A review by justabean_reads
Exordia by Seth Dickinson

3.5

It's hilarious that this got published, and I don't mean that in a bad way, but also, OMG! How did this get published? Dickinson mentions in his notes that he was working on it as a brain break from his other series (which I haven't read), which I guess is why this book is just wall to wall idtastic shenanigans, with long chapters of the characters talking to each other about story tropes and the interface between physics and theology. Everything about it is so bonkers and dialled up to eleven that I took four weeks to read it, because I kept going, "that's too much, put some back." It's over 500 pages, and could've been a solid 150 pages shorter, and also just... kinda ends. (It also would've made sense if I'd found out Dickinson had been doing some kind of a Triple NaNoWriMo challenge.) 

Overall, I did enjoy it! The general plot is that Earth becomes a battleground between two aliens, who both employ the worst people ever in order get to the MacGuffin first. The MacGuffin happens to be in Kurdistan, and the Kurds are very much not impressed by any of this, especially the part where the Chinese, Russian, Iranian and American militaries are all also trying to get the MacGuffin, on top of the Ugandan and Canadian resource exploration teams already there. Also, the aliens are threatening to wipe out all life on Earth.

Each of the half dozen or point of view characters (who tell the story under the auspices of an omniscient point of view) is fairly strongly characterised, and their relationships were deliberately dynamic and interesting, but the story careens forward so breathlessly that I didn't feel that invested in any of them save on the level of "Lol, what will happen next!?" I did appreciate the variety of queer characters, and that at least a few of them survived (the kill count is generally pretty high). I could've used less of the all caps evil alien slaughtering everyone.

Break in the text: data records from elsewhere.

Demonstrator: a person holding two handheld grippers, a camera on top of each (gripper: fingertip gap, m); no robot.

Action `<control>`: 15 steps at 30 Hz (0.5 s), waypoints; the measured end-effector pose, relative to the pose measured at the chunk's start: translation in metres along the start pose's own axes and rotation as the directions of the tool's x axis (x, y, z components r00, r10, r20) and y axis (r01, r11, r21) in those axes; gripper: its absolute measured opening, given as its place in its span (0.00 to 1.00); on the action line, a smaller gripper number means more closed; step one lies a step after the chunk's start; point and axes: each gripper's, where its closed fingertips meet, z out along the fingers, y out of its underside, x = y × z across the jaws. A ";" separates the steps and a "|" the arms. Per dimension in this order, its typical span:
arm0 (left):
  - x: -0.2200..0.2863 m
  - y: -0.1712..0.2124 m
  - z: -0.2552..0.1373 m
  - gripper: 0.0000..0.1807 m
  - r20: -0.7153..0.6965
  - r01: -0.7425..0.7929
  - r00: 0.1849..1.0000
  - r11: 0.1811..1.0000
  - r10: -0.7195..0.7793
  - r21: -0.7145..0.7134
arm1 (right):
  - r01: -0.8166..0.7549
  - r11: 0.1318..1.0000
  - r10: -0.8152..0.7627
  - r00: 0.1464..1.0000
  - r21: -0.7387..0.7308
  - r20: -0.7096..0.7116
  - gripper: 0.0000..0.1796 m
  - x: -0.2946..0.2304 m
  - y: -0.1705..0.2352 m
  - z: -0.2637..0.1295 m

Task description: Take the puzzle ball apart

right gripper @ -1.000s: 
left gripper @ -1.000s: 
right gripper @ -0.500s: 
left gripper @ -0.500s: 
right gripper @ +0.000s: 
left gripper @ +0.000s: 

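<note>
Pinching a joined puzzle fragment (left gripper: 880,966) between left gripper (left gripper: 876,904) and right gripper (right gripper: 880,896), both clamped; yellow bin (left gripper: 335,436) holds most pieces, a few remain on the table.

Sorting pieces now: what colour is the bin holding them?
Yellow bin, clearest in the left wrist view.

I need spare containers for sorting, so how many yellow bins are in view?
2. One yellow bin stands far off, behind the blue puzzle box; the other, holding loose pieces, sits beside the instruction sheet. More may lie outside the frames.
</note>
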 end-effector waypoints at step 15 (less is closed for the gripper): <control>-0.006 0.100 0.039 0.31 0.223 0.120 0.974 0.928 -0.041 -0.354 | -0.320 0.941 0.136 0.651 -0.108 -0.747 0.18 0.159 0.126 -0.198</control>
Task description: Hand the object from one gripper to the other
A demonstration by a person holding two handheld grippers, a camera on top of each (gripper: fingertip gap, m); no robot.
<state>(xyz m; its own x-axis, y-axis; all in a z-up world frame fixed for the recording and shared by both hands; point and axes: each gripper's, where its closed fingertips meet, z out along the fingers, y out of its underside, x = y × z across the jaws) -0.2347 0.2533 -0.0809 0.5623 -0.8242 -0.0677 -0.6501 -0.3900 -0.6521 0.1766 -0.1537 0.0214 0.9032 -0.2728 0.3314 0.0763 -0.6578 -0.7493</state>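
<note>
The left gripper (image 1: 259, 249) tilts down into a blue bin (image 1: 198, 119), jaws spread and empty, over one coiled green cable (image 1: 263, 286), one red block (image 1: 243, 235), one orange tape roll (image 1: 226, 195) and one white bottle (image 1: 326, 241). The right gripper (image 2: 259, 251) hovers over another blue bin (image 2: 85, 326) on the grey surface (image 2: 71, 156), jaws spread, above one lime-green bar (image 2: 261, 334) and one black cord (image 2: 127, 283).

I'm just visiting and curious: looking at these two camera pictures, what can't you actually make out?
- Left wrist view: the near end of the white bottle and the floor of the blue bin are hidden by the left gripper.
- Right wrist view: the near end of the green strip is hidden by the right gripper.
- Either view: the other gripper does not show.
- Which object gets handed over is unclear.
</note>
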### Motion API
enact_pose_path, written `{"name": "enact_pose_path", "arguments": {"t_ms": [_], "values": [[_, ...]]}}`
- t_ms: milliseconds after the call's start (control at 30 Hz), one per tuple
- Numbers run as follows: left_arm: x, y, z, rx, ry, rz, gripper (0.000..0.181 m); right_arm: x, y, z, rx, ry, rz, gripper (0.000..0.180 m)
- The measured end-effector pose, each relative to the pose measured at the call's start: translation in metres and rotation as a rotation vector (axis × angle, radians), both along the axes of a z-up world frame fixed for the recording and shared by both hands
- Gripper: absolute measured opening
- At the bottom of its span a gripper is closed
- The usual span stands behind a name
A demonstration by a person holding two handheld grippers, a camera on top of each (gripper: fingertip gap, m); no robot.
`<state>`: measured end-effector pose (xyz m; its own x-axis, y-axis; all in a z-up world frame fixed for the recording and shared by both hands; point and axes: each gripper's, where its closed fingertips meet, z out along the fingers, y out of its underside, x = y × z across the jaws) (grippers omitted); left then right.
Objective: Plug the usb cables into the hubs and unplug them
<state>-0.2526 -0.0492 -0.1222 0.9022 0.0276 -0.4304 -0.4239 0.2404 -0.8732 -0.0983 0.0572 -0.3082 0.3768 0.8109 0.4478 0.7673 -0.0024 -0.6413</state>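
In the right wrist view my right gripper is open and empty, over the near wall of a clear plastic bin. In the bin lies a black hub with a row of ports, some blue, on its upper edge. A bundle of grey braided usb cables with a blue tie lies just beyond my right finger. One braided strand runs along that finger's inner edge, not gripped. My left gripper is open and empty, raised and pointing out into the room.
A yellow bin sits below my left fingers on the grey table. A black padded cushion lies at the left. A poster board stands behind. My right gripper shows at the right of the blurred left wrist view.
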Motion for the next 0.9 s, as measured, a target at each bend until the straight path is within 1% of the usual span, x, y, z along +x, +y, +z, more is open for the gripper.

The book is hyper-violent body-horror-soaked mil-SF that simultaneously wants to have a lot of fun talking about missiles and helicopters in loving technical detail and point out that Russian and American imperialism are bad. Which I guess is better than the former without the latter (ala Tom Clancy), but did make me raise my eyebrows from time to time. I'm seriously not kidding about the body horror, which was probably another reason why I kept taking breaks from it.